After the May 1978 elections (i.e. the last round of elections before they won the general election) the Conservatives had 49.6% of councillors.
After May 1996 (i.e. the last round of elections before they won the general election) Labour had 48.1% of councillors.
The Conservatives had 38.6% after last May’s elections, so to get up to 48.1% would require net gains of over 2,000 councillors (even allowing for by-election gains in the interim). Yet although the Conservatives talk about wanting to win the next general election, this is way beyond what I can find any Conservative talking about. Hmmm……



5 Comments
This only means the Lib Dems have no chance of winning the next general election. A Lib Dem vote is a wasted vote!

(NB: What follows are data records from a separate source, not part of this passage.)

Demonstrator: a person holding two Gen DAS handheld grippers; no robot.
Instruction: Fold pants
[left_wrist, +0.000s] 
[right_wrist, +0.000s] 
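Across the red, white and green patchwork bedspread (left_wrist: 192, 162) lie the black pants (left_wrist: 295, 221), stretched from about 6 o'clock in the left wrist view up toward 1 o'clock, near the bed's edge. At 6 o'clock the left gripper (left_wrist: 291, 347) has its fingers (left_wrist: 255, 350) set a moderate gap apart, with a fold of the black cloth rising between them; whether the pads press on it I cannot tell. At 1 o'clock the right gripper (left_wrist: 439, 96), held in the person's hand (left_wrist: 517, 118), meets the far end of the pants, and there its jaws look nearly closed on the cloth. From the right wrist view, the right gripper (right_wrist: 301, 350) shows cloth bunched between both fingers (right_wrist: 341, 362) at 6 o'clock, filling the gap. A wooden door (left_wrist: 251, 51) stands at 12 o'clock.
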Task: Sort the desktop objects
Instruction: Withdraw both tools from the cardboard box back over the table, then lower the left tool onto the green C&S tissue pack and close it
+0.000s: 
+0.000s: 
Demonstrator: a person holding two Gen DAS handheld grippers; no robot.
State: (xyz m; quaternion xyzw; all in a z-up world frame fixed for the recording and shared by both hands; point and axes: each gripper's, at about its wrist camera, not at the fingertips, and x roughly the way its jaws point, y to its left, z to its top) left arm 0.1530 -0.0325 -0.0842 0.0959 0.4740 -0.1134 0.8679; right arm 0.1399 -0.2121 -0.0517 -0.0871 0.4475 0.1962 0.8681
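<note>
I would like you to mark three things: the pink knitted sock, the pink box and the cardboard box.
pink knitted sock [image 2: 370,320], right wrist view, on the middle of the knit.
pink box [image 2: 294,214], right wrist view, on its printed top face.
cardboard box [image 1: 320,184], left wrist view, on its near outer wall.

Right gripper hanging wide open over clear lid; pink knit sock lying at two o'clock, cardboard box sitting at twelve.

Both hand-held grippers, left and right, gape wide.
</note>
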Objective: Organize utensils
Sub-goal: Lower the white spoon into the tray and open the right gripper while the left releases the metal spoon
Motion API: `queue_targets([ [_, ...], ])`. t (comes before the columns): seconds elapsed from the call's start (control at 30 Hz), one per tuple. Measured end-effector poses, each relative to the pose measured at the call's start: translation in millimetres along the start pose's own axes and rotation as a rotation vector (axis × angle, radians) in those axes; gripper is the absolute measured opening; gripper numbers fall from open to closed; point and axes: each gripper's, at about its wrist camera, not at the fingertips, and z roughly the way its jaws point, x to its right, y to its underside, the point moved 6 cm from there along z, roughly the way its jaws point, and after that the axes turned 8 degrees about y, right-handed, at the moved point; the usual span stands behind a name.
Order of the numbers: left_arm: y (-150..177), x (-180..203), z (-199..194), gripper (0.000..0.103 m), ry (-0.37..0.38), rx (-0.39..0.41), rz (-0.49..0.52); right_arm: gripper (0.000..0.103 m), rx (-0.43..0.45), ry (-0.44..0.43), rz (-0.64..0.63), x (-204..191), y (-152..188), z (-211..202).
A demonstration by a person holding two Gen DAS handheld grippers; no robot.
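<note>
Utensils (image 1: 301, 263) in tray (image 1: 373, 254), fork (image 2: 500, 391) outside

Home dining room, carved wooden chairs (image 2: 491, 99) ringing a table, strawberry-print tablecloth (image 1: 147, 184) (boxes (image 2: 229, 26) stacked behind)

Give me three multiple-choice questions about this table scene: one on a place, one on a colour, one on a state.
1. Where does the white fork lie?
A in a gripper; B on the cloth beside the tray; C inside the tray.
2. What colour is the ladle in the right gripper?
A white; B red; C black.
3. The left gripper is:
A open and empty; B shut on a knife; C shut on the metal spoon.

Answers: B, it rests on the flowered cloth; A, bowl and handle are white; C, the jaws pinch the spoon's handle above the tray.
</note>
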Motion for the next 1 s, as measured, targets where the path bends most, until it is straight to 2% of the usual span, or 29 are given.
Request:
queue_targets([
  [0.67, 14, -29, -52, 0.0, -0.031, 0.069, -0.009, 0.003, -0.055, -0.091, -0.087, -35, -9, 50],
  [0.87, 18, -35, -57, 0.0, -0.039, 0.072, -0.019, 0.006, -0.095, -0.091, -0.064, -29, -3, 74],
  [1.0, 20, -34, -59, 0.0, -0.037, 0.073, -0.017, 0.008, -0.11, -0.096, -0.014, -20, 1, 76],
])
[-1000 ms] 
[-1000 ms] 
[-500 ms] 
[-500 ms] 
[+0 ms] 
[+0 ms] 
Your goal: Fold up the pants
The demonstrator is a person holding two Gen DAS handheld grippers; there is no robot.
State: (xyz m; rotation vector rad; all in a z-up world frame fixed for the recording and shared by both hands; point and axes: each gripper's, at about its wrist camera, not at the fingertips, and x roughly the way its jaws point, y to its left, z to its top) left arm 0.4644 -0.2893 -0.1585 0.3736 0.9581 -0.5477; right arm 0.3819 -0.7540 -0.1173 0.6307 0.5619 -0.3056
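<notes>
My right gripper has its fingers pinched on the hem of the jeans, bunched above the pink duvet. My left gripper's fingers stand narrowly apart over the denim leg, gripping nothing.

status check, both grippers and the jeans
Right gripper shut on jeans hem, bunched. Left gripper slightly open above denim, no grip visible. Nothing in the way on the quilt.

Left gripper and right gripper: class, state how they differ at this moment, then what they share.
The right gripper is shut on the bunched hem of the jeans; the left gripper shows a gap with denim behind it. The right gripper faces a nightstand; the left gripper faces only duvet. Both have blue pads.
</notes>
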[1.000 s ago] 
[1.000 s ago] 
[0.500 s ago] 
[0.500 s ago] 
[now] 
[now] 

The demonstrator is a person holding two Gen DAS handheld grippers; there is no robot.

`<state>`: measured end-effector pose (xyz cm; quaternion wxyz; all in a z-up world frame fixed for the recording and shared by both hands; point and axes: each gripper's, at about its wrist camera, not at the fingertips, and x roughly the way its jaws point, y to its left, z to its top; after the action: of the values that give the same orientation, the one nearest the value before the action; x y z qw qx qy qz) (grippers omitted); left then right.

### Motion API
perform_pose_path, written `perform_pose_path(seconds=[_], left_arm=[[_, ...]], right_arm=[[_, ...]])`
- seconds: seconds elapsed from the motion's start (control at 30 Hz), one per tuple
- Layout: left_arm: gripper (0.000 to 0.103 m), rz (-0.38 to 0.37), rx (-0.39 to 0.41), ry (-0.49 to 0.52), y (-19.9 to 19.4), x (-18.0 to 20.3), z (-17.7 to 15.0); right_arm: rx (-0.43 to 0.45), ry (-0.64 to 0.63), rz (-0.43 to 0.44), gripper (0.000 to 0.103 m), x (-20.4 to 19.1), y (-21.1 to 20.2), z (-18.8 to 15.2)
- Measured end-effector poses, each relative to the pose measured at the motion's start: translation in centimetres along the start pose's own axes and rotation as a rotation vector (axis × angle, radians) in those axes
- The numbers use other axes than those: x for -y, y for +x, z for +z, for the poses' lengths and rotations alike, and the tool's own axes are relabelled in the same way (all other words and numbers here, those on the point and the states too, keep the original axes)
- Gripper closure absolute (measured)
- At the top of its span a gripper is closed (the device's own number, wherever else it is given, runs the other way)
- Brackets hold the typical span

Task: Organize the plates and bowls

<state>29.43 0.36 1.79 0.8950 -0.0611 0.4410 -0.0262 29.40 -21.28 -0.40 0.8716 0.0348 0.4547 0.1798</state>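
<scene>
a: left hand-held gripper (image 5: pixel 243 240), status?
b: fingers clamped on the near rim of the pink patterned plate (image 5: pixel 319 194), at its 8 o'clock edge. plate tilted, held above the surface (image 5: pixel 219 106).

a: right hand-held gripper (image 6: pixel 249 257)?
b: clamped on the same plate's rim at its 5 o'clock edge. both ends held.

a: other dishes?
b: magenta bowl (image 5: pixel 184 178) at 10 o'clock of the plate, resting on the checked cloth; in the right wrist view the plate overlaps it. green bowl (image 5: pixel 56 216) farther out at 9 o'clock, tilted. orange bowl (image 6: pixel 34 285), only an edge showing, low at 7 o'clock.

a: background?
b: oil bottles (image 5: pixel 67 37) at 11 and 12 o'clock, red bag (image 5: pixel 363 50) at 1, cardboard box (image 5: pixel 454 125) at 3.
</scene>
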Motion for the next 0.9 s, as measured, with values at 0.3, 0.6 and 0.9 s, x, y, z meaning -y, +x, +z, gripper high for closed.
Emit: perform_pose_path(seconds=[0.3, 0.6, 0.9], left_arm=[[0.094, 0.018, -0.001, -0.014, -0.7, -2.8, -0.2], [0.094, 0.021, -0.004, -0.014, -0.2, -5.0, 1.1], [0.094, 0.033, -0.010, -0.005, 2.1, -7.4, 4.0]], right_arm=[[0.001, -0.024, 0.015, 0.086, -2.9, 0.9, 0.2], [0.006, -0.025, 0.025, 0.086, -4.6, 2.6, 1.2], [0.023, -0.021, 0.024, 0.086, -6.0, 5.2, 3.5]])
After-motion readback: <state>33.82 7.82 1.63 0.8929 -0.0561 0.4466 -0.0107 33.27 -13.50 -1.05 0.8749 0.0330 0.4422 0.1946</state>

Nah, it actually means that “Dave” hasn’t done enough to make the Tories electable. Shame two horse – another ten years in opposition for you?
And stuck in 3rd gear for the Dum Lebs! Happy days!
Two Horse should ask himself why his party has such a terrible taste in leaders. Might it have something to do with the membership, perhaps? Or the culture and ethos of UK conservatism?
For instance, why was an obvious mediocrity like John Major chosen in preference to Michael Heseltine and Douglas Hurd – politicians with years of experience and unquestioned ability?
And then we come to 1965. Ted Heath, Reginald Maulding, Enoch Powell. What a choice!! How could any right-thinking political party even contemplate any of those in No 10?
Ultimately, they passed the buck to the members, who promptly delivered Iain Duncan Smith.
David Cameron – Bullingdon snob yob, Hugh Grant lookalike, hugger of anything that will get him publicity – the guy is basically a hooray Henry who has discovered the dark arts of PR and media manipulation – or at least Michael Gove and the guys in Washington who turn his key have.
Mr Pack may recall that in 1977 the Tories won 47% of the vote in Liverpool. They won’t be repeating that particular performance this Thursday!